DISCUSSION A. Fourth Amendment Excessive Force Claim Against Avery Plaintiff asserts that Avery used excessive force in violation of the Fourth Amendment. Avery moves for summary judgment on this claim, invoking the defense of qualified immunity.
“The doctrine of qualified immunity protects government officials from liability for civil damages insofar as their conduct does not violate clearly established statutory or constitutional rights of which a reasonable person would have known.” Pearson v. Callahan, 555 U.S. 223, 231 (2009) (internal quotation marks omitted). “When a defendant asserts qualified immunity at the summary-judgment stage, the burden shifts to the plaintiff to demonstrate ‘(1) that the official violated a statutory or constitutional right, and (2) that
the right was ‘clearly established’ at the time of the challenged conduct.’” Alcala v. Ortega, 128 F.4th 1298, 1306 (10th Cir. 2025) (quoting Ashcroft v. al-Kidd, 563 U.S. 731, 735 (2011). “The plaintiff must satisfy both prongs to overcome a qualified immunity defense.” Id. (quoting Est. of Taylor v. Salt Lake City, 16 F.4th 744, 757–58 (10th Cir. 2021). Here, Plaintiff has met its burden of showing both a violation of a constitutional right and that the right was clearly established.

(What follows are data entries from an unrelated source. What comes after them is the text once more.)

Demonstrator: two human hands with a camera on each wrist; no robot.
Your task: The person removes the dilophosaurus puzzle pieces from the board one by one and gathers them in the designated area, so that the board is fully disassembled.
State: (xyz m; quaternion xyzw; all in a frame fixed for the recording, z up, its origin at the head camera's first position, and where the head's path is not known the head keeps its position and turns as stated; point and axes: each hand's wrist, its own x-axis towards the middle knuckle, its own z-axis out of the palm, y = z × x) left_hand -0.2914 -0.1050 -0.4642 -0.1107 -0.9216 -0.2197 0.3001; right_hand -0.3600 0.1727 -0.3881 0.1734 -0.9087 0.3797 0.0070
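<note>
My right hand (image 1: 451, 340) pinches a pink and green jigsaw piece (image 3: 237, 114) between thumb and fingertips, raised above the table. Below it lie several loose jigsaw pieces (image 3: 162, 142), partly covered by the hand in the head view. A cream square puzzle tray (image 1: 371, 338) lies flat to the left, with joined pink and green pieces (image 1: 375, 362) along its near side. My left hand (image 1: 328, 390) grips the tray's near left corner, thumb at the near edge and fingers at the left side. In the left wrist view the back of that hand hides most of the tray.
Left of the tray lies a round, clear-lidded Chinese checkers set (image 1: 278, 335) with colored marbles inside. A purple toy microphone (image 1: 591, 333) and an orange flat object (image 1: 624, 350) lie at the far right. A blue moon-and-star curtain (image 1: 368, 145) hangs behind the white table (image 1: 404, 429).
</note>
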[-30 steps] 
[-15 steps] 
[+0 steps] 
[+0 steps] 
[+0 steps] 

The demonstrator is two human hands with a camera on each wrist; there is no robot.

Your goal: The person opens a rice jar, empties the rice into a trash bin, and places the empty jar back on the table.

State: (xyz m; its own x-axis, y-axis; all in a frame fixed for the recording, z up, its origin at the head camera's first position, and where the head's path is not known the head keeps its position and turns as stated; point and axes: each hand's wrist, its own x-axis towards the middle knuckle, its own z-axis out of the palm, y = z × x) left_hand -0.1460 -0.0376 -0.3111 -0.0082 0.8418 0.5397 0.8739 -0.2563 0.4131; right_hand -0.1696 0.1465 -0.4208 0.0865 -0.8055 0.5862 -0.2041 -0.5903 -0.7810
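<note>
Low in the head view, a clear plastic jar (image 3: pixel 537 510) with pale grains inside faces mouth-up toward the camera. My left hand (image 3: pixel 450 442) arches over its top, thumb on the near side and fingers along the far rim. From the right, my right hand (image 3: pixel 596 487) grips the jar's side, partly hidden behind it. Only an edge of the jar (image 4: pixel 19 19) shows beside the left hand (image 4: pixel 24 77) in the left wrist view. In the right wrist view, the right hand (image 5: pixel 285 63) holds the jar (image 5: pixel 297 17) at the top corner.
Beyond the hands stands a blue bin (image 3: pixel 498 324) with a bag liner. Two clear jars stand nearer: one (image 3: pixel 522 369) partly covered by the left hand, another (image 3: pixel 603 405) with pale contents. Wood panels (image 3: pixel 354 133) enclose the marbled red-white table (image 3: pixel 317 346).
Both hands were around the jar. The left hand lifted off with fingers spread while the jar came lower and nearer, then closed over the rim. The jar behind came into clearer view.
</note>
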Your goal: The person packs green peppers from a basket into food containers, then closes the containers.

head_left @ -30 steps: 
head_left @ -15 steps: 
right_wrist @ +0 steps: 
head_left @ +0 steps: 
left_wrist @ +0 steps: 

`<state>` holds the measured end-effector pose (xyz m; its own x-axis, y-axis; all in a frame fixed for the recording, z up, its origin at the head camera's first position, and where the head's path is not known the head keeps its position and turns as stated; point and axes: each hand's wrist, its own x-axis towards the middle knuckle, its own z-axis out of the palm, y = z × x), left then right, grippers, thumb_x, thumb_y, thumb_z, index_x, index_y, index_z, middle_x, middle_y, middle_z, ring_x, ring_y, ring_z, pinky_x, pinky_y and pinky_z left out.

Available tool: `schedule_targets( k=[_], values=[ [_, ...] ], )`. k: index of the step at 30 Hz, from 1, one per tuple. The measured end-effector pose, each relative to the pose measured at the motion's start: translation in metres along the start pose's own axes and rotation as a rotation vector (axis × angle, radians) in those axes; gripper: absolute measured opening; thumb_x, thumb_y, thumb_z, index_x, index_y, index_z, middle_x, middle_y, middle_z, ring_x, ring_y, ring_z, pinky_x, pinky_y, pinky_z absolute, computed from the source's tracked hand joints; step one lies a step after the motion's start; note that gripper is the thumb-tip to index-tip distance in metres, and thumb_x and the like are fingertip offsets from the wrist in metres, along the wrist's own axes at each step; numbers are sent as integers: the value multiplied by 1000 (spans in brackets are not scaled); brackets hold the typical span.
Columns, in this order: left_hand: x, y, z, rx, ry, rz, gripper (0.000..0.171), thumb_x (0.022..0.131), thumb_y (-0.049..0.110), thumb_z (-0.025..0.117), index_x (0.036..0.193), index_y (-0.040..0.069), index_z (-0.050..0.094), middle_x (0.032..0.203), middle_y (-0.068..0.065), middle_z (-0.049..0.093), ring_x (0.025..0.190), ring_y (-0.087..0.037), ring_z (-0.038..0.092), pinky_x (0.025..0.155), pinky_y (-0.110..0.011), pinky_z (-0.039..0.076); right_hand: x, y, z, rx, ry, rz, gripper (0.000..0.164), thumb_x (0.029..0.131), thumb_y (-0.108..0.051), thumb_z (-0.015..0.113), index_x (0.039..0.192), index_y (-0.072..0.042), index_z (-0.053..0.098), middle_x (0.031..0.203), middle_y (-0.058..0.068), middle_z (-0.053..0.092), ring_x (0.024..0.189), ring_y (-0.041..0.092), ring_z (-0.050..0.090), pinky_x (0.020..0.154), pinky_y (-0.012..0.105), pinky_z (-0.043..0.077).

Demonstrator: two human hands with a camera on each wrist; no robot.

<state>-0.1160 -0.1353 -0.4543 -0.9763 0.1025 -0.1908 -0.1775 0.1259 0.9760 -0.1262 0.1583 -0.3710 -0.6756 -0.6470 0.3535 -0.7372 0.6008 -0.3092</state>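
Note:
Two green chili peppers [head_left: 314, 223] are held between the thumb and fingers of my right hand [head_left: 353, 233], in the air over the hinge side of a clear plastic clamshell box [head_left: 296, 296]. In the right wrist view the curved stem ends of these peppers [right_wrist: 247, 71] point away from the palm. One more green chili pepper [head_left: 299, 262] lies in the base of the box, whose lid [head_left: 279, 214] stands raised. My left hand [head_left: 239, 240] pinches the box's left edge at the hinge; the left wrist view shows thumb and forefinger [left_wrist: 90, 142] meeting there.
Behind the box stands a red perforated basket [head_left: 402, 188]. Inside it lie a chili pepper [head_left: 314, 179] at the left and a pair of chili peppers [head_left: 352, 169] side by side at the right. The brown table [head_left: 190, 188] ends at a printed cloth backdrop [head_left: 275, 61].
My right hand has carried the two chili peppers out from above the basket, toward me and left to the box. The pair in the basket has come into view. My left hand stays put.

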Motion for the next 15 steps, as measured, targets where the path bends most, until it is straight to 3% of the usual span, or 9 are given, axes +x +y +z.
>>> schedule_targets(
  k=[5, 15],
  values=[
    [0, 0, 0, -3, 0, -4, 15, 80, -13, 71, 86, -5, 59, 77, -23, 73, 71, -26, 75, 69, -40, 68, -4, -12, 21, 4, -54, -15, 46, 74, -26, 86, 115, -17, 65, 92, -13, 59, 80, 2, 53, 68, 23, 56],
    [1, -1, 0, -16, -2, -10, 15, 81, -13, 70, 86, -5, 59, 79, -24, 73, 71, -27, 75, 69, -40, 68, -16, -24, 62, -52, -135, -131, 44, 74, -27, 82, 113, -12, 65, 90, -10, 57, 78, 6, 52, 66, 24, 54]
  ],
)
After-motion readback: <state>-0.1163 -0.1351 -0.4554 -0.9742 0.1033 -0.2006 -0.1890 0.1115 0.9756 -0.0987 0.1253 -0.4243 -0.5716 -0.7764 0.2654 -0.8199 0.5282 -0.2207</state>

A. The Constitutional Violation Plaintiff asserts that Avery violated Poor’s Fourth Amendment right to be free from excessive force by escalating a civil standby call, provoking Poor in his own home, and fatally shooting Poor when he posed no immediate threat of serious bodily injury or death. A claim asserting excessive force in violation of the Fourth Amendment is analyzed “under
a standard of objective reasonableness.” Tenorio v. Pitzer, 802 F.3d 1160, 1164 (10th Cir. 2015). “To assess objective reasonableness we evaluate whether the ‘totality of the circumstances’ justified the use of force, as ‘judged from the perspective of a reasonable officer on the scene, rather than with the 20/20 vision of hindsight.’” Est. of Valverde v. Dodge, 967 F.3d 1049, 1060 (10th Cir. 2020) (quoting Thomson v. Salt Lake Cty., 584 F.3d
1304, 1313 (10th Cir. 2009)). Importantly, this standard makes allowances “for the fact that police officers are often forced to make split-second judgments—in circumstances that are tense, uncertain, and rapidly evolving—about the amount of force that is necessary in a particular situation.” Graham v. Connor, 490 U.S. 386, 396–97 (1989). Thus, an officer’s decision as to a use of force “need not be correct—in retrospect the force may seem unnecessary—as long as it is reasonable.” Tenorio, 802 F. 3d at 1164.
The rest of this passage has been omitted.